Imagine this: Everything’s going well. You feel healthy. Happy. Even high. (Mostly because you’re smoking weed.) Your friends are funny. The music is good. The weather is nice. But as soon as you finish your blunt or clear your bong, your typically inconspicuous contact lenses, intended to gift you with sight, suddenly become dry. This, in turn, transforms your eyes into sandpaper. The agony of your Saharan eyeballs isn’t fatal, but it definitely puts everything in reverse: You feel sorta shitty. Your friends annoy you. The music is too loud. The weather (and your mood) turn dark.

And while “my contacts are bugging me” is an excellent excuse to call any night quits early, I’ve had to go home and lubricate my thirsty little sockets way too many times lately. I’m not alone either:

“Sometimes after smoking weed, the dry-eye thing is so intense I can’t even watch TV,” a friend tells me. “And sometimes I get high and rub my eyes so crazy that I dislodge or tear my contact.”

Ew.

But while weed is often associated with red eyes, the whole dryness thing is less often explained. And when it comes to conditions like glaucoma, weed is thought of as helpful medicine. So what gives?

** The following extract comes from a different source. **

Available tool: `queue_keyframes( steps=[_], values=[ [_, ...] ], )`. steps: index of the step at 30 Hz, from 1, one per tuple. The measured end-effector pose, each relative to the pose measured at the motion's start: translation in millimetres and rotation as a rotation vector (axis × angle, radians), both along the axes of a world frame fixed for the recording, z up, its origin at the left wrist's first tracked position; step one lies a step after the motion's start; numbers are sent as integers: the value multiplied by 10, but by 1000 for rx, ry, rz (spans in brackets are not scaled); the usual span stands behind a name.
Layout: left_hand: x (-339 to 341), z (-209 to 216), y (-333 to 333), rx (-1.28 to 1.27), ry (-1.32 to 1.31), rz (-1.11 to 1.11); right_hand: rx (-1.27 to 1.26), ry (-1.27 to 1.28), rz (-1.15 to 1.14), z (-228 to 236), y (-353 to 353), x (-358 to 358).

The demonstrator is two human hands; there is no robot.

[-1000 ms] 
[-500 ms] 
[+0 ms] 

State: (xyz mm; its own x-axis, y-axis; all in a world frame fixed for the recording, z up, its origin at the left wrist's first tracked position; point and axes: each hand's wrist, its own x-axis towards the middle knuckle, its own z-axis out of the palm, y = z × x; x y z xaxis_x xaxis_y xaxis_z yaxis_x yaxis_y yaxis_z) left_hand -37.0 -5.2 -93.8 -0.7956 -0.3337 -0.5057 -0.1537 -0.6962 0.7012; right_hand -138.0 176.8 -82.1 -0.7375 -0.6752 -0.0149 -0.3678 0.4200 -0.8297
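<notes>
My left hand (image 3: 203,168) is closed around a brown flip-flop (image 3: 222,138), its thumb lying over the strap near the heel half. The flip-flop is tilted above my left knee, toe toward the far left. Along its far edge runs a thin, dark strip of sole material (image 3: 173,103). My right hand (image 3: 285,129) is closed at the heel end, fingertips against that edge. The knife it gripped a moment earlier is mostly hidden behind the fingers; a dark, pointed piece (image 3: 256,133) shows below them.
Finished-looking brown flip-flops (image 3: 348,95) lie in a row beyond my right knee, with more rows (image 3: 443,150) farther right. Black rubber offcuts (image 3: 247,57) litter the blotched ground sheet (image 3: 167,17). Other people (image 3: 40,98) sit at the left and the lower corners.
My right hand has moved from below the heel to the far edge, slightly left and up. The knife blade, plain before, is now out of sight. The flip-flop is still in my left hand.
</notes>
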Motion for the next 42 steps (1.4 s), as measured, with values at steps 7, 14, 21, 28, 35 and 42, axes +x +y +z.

“Marijuana can have significant impacts on vision and the eyes — including changing the eye pressure, lowering peripheral vision and creating redness of the eyes,” the Eye Doctor Guide explains. “Its sensory effects can change the way the body perceives things, even if vision levels aren’t actually altered.”

Basically, getting high fucks with more than just your consciousness. It alters how you literally see things. In this case, though, it’s the smoke itself — more than the THC included in that cloud — that causes so many eye problems for 420 fanatics. “Smokers increase their risk three-fold in their chance to suffer from age-related Macular Degeneration,” writes John Lahr, the medical director for EyeMed Vision Care. Macular Degeneration occurs when the retina is eroded at its center, the most common cause of vision loss in Americans 65 and older.

Dry eyes, of course, start much earlier. “Although smoking is harmful to anybody’s eyes, certain risks are increased if you wear contact lenses and smoke,” Contacts Direct warns. “When a person smokes, natural tears can no longer keep up with the smoke and contacts covering the eye. The eyes will quickly turn red, dry and scratchy. Smokers are twice as likely to suffer from dry eyes and dry eyes can lead to corneal ulcerations, which eventually lead to blindness.”

It also can be difficult to remove contact lenses once you’re high, because there’s not enough moisture to comfortably grab them without risking scratches and tears. “I’ve gotten high and tried to put a contact into an eye with a contact,” my same friend tells me. “I’ve had the opposite experience, too — where I try to take one out that I wasn’t wearing in the first place.”

So do yourself a favor this weekend: Pop out your contacts before you smoke and get high while wearing glasses. Everything will become so much clearer.